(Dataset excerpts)

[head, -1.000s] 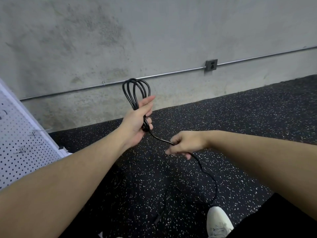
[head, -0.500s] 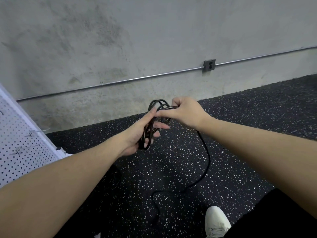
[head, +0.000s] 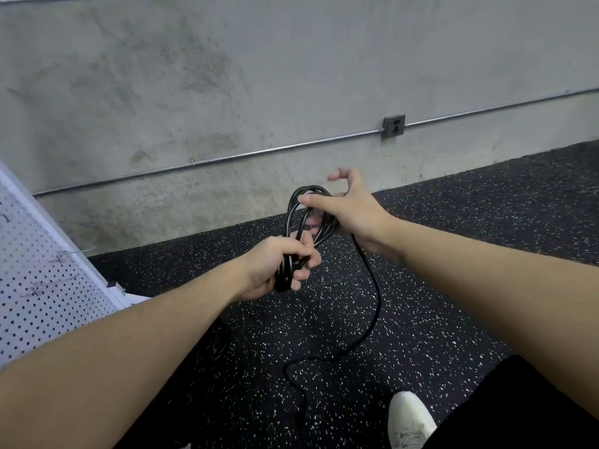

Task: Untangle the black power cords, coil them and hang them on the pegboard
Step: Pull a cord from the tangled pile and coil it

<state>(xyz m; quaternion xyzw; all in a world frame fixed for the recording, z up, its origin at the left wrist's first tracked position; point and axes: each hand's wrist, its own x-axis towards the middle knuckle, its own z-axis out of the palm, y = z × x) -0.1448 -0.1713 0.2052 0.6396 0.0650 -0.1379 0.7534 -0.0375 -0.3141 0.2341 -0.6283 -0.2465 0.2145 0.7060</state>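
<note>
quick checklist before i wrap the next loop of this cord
1. Left hand grips the coil at its lower end: ok.
2. Right hand holds the cord: ok, thumb lies across the top of the loops; the other fingers are spread.
3. Loops lie together, not crossed: cannot tell, they overlap in this view.
4. Loose tail free to feed: ok, it hangs from the right hand and snakes over the floor without a visible knot.
5. Tail clear of the shoe: ok, it lies left of it.
6. Pegboard hooks within reach: cannot tell.
</note>
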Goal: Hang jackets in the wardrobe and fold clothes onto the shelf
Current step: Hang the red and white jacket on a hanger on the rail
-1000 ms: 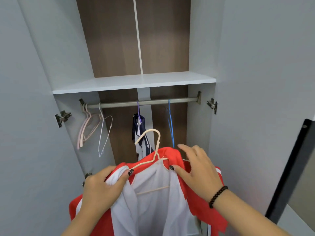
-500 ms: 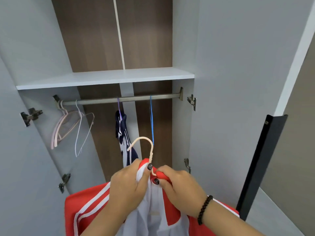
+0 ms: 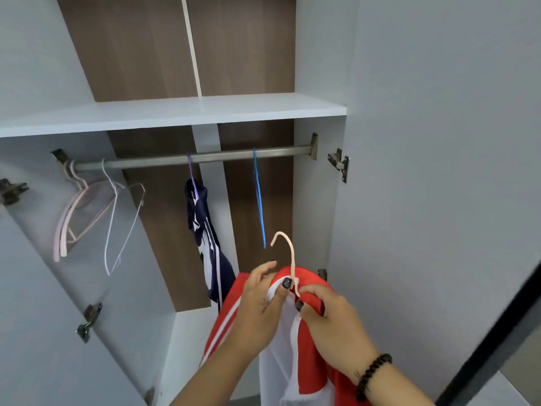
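Left hand (image 3: 265, 291) and right hand (image 3: 328, 312) both pinching the collar of a red and white jacket (image 3: 301, 347) on a cream hanger (image 3: 288, 253), below the rail (image 3: 205, 158), navy jacket (image 3: 205, 230) and blue hanger (image 3: 259, 200) hanging just behind, pale hangers (image 3: 87, 212) at left, shelf (image 3: 175, 111) above, no writing legible.

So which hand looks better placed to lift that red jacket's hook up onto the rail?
Probably the right hand. It grips the red jacket at the collar just under the cream hanger hook, below the bare stretch of rail beside the blue hanger. The left hand pinches the white lining.
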Demonstrator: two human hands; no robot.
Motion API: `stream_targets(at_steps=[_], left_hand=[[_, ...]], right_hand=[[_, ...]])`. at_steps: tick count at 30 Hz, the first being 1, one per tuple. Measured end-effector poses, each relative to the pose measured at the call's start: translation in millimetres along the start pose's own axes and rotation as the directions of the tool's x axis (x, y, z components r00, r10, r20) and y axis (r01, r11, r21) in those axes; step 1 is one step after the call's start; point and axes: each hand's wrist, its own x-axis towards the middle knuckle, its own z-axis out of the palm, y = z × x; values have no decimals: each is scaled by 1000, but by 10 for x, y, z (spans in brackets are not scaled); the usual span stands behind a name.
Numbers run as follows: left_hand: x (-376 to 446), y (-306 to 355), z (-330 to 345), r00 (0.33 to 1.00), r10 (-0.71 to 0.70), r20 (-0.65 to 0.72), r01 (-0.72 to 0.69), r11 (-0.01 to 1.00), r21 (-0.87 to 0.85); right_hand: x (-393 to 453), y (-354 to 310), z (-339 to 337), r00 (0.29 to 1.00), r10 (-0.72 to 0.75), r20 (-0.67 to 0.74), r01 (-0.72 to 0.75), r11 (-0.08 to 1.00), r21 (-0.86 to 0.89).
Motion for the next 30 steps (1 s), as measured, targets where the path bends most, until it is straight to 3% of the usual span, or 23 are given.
stream_targets(at_steps=[6,13,16,19,22,25,27,30], left_hand=[[563,-397,-106,995,-37,89,41,998,-43],[1231,-1238,-636,977,-154,144,166,983,-72],[1521,-1531,-787,960,-211,185,231,968,-96],[1729,-1663,-770,954,-175,245,206,973,-108],[1853,-1749,-720,979,-134,154,156,978,-139],[1928,-1905,-773,947,-321,-20,318,944,-91],[1988,-1981,-875,942,-336,-10,334,940,-74],[2137,-1975,-1025,954,-298,19,294,927,-235]], right_hand=[[518,-53,353,992,130,6,-129,981,144],[1277,-164,1082,971,230,68,-239,953,186],[1598,-214,1327,963,264,45,-268,948,171],[1908,-215,1450,955,296,-16,-290,943,167],[2166,-202,1557,948,315,-48,-303,938,170],[2344,-225,1706,949,311,-47,-299,939,171],[2453,-262,1783,953,297,-59,-283,942,182],[2628,-355,1816,966,237,-106,-215,958,188]])
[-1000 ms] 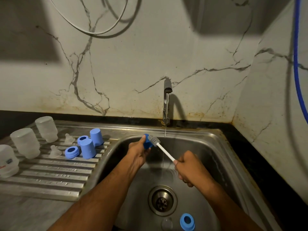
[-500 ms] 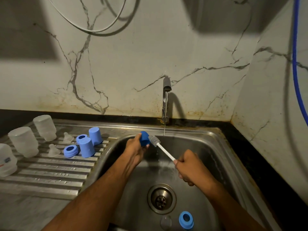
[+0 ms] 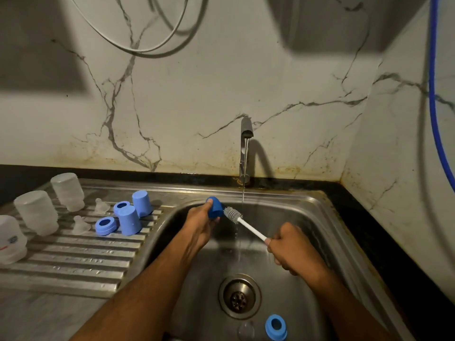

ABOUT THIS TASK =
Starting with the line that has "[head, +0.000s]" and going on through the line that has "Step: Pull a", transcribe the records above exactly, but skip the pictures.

TASK OUTPUT =
[head, +0.000s] 

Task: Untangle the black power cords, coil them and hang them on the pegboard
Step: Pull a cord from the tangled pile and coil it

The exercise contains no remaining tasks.